Time deltas are also supported, also stored as double-precision in the indicated units. The designation is somewhat primarily for documentation but also allows automatic conversion to a timedelta object in python.

Strings were discussed previously.

Factor (or categorical) variables, even if the labels are strings, are treated differently. An integral index column is used to index into an array of factor levels, which are stored in the meta, not in the strings meta group. Automatic conversion happens when storing or reading via the python library.
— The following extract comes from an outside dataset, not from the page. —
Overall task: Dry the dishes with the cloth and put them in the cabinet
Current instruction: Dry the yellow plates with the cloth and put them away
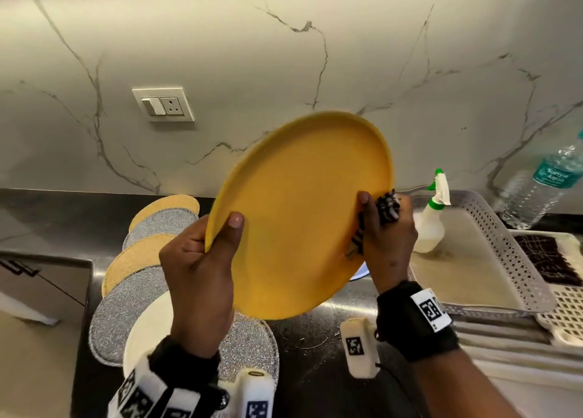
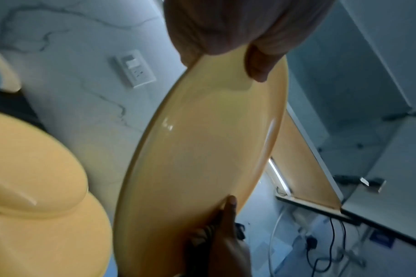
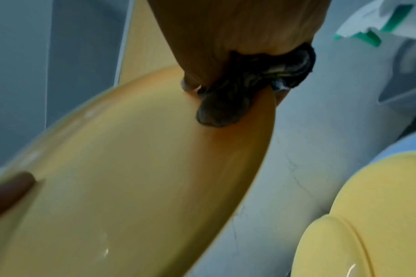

The assumed difference between strings and factors is that factors are much lower arity than the size of the dataset (i.e., there are lots of repeats) versus free-text which is often unique to each entry. Typically, the number is quite small (say, less than 100) and the labels are short. This isn’t always the case: a city might be a categorical, and there are many of those. But generally this assumption is reasonable, so when inferring datatypes while converting from other data sources the columns are usually treated as factor values if the arity is less than 10% of the data size, otherwise treated as strings.

Meta columns

Certain meta columns are supported. The example above is the time range, which specifies two other columns as the start and end times. Meta columns can be interpreted as hints to higher-level structure in an otherwise flat table, or (as in the case of a time range) actually be interpretted as a useable data type (e.g., plotting time ranges with shading on a graph).

Currently just time ranges are supported as meta columns. Ranges specify columns with start and end times.